RECORDED DATA Block Start

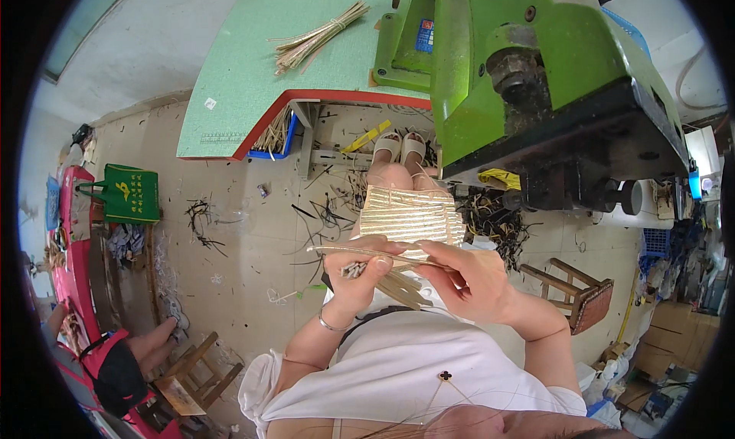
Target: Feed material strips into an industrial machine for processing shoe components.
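Observation:
Above my lap, my left hand is closed around a bunch of thin beige strips, whose ends poke out on both sides of the fist. A single narrow strip lies across the top, pinched between the thumb and fingers of the same hand. My right hand pinches that strip farther along, toward its right end. Just beyond the hands, a row of pale gold strips is spread side by side over my thighs.
A green machine looms at the front right, beside a mint-green table bearing a tied strip bundle. Under it sits a blue bin. Dark scraps litter the floor. A wooden stool stands right; another person's legs show left.

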A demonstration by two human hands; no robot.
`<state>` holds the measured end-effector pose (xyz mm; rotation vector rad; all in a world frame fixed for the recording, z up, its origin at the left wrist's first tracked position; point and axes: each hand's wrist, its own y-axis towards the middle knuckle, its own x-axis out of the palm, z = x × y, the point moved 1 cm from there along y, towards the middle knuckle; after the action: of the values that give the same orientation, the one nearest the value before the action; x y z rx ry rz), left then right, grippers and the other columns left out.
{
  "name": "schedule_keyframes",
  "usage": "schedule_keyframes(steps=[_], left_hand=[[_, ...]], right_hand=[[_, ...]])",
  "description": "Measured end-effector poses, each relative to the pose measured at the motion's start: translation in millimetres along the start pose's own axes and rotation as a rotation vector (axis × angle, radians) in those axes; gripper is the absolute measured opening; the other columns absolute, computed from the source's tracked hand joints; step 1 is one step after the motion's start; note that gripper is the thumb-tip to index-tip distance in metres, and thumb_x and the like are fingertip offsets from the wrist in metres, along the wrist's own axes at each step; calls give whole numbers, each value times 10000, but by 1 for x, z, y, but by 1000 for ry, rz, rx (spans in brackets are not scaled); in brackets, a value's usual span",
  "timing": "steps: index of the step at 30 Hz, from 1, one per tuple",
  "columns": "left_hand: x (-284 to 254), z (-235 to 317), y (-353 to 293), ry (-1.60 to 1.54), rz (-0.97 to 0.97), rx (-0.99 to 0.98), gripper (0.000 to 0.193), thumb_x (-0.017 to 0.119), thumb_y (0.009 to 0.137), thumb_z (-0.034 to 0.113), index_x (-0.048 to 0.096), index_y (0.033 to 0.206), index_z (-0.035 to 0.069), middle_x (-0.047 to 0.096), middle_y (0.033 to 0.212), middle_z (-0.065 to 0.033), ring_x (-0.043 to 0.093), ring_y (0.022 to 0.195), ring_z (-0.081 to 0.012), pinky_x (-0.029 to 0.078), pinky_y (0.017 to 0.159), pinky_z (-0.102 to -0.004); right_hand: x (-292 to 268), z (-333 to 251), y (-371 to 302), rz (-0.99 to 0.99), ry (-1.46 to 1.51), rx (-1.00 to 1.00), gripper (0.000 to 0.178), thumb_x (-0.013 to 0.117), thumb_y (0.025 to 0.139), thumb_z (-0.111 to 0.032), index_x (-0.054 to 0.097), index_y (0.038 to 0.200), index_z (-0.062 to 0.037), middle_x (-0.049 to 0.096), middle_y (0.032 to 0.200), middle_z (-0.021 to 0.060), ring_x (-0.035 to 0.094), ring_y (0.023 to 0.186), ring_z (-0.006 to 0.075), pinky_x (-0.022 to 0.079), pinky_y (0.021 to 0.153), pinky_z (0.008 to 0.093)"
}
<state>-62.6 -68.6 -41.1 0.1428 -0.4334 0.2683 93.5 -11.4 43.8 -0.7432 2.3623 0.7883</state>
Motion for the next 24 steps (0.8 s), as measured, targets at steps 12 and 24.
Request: schedule_keyframes(steps=[12, 24], left_hand=[[2, 8, 12, -178, -130, -255, 263, 589, 828, 195, 566, 693, -29, 608, 784, -196, 332, 412, -53, 236, 371, -193], [6, 13, 22, -225, -258, -352, 334, 574, 853, 216, 619, 810, -113, 526, 550, -54, 312, 436, -40, 266, 422, -199]], right_hand=[[-6, 6, 1, -46, 55, -85, 215, 673, 693, 9, 592, 891, -14, 562, 608, 57, 541, 473, 166, 399, 407, 275], [-9, 5, 0, -64, -41, -152, 224, 672, 667, -8, 614, 882, -30, 571, 629, 42, 547, 487, 163, 416, 420, 269]])
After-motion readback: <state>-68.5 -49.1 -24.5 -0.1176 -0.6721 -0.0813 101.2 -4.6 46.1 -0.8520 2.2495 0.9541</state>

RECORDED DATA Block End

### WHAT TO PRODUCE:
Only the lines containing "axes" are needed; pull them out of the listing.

### EXERCISE SOLUTION:
`<state>` holds the measured end-effector pose (xyz mm; rotation vector rad; all in a world frame fixed for the recording, z up, its origin at the left wrist's first tracked position; point and axes: each hand's wrist, its own y-axis towards the middle knuckle, its own x-axis out of the palm, z = x × y, the point moved 1 cm from there along y, towards the middle knuckle; after the action: of the values that give the same orientation, the one nearest the value before the action; x y z rx ry rz), left then right, grippers and the other columns left out.
  "description": "Measured end-effector poses, each relative to the pose measured at the motion's start: translation in millimetres along the start pose's own axes and rotation as a rotation vector (axis × angle, radians) in those axes; gripper is the absolute measured opening; the other columns absolute, computed from the source's tracked hand joints; step 1 is one step after the motion's start; note that gripper is the thumb-tip to index-tip distance in metres, and thumb_x and the like are fingertip offsets from the wrist in metres, along the wrist's own axes at each step; calls give whole numbers, each value times 10000, but by 1 for x, z, y, but by 1000 for ry, rz, rx (spans in brackets are not scaled); in brackets, a value's usual span",

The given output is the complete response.